Without the pictures, output all of the data exactly.
-*-*-
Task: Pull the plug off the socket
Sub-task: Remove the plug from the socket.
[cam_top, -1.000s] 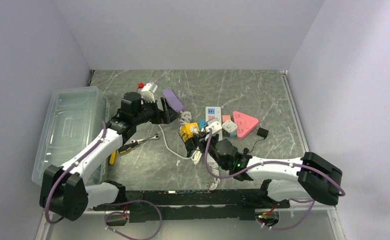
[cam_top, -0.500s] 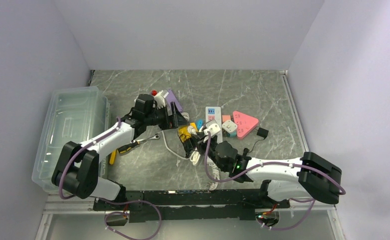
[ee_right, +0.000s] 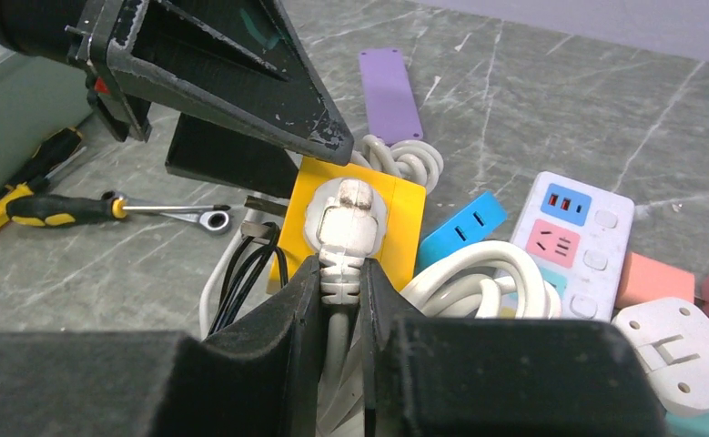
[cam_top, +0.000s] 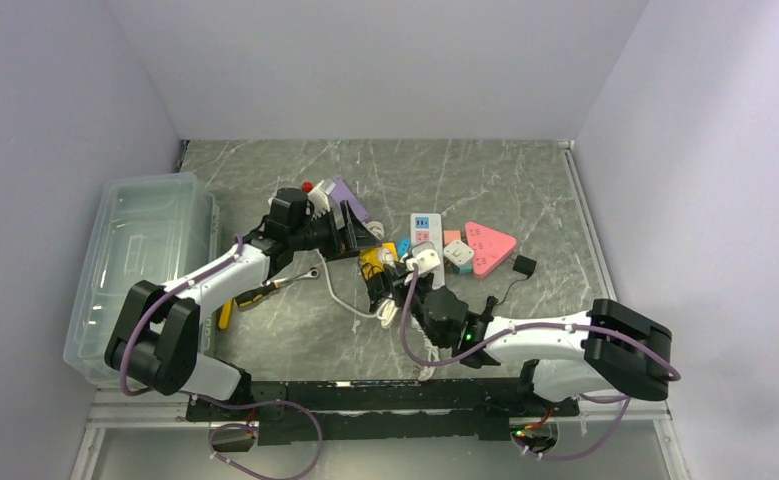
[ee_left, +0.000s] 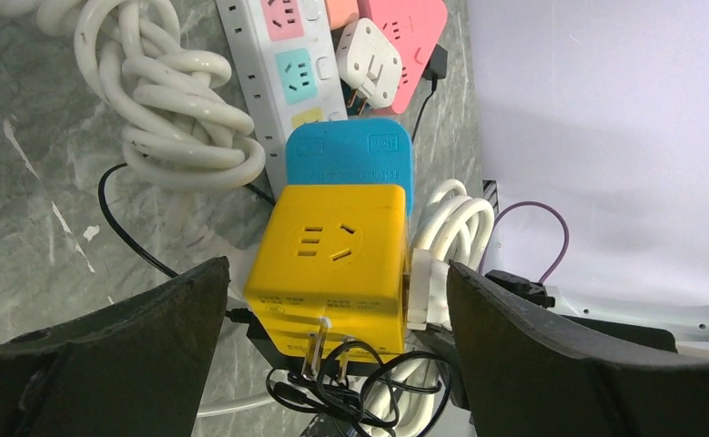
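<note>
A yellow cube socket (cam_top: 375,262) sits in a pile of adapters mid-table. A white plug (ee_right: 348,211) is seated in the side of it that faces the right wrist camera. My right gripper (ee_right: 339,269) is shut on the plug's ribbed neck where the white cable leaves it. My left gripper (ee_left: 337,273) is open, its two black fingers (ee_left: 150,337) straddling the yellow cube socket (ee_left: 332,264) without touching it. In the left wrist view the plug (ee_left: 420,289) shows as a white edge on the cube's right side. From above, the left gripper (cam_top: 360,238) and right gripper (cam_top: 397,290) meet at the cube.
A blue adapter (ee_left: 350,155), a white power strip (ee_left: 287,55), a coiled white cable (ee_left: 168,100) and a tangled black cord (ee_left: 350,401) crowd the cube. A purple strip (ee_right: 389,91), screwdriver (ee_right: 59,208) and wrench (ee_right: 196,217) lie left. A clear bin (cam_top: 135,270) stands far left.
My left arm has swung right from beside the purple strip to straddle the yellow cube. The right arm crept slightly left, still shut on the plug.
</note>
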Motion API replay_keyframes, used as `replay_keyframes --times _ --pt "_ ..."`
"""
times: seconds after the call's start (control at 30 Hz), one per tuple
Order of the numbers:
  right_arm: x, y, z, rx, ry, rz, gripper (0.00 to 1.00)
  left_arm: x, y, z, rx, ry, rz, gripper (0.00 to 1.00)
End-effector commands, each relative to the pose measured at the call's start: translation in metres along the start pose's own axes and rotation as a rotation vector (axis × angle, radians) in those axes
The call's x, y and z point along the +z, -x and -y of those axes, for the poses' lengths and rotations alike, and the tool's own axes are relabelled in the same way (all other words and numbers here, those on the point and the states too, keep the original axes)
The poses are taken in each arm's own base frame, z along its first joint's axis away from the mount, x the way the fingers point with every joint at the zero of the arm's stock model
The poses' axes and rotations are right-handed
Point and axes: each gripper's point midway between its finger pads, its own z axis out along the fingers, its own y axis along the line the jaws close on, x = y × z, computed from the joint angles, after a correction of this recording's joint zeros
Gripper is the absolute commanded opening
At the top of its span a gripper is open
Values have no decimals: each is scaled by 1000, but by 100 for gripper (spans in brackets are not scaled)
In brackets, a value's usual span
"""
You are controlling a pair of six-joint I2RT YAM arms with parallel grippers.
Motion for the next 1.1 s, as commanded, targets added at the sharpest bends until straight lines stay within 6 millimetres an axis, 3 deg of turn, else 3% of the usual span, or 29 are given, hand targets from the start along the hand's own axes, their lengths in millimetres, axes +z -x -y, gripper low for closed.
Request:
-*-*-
Solution to this problem
Task: Pull the plug off the socket
Sub-task: Remove the plug from the socket.
[cam_top, -1.000s] 
[cam_top, -0.500s] 
[ee_right, +0.000s] 
[cam_top, +0.000s] 
[ee_left, +0.000s] 
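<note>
A yellow cube socket (cam_top: 375,262) sits in a pile of adapters mid-table. A white plug (ee_right: 348,211) is seated in the side of it that faces the right wrist camera. My right gripper (ee_right: 339,269) is shut on the plug's ribbed neck where the white cable leaves it. My left gripper (ee_left: 337,273) is open, its two black fingers (ee_left: 150,337) straddling the yellow cube socket (ee_left: 332,264) without touching it. In the left wrist view the plug (ee_left: 420,289) shows as a white edge on the cube's right side. From above, the left gripper (cam_top: 360,238) and right gripper (cam_top: 397,290) meet at the cube.
A blue adapter (ee_left: 350,155), a white power strip (ee_left: 287,55), a coiled white cable (ee_left: 168,100) and a tangled black cord (ee_left: 350,401) crowd the cube. A purple strip (ee_right: 389,91), screwdriver (ee_right: 59,208) and wrench (ee_right: 196,217) lie left. A clear bin (cam_top: 135,270) stands far left.
My left arm has swung right from beside the purple strip to straddle the yellow cube. The right arm crept slightly left, still shut on the plug.
</note>
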Motion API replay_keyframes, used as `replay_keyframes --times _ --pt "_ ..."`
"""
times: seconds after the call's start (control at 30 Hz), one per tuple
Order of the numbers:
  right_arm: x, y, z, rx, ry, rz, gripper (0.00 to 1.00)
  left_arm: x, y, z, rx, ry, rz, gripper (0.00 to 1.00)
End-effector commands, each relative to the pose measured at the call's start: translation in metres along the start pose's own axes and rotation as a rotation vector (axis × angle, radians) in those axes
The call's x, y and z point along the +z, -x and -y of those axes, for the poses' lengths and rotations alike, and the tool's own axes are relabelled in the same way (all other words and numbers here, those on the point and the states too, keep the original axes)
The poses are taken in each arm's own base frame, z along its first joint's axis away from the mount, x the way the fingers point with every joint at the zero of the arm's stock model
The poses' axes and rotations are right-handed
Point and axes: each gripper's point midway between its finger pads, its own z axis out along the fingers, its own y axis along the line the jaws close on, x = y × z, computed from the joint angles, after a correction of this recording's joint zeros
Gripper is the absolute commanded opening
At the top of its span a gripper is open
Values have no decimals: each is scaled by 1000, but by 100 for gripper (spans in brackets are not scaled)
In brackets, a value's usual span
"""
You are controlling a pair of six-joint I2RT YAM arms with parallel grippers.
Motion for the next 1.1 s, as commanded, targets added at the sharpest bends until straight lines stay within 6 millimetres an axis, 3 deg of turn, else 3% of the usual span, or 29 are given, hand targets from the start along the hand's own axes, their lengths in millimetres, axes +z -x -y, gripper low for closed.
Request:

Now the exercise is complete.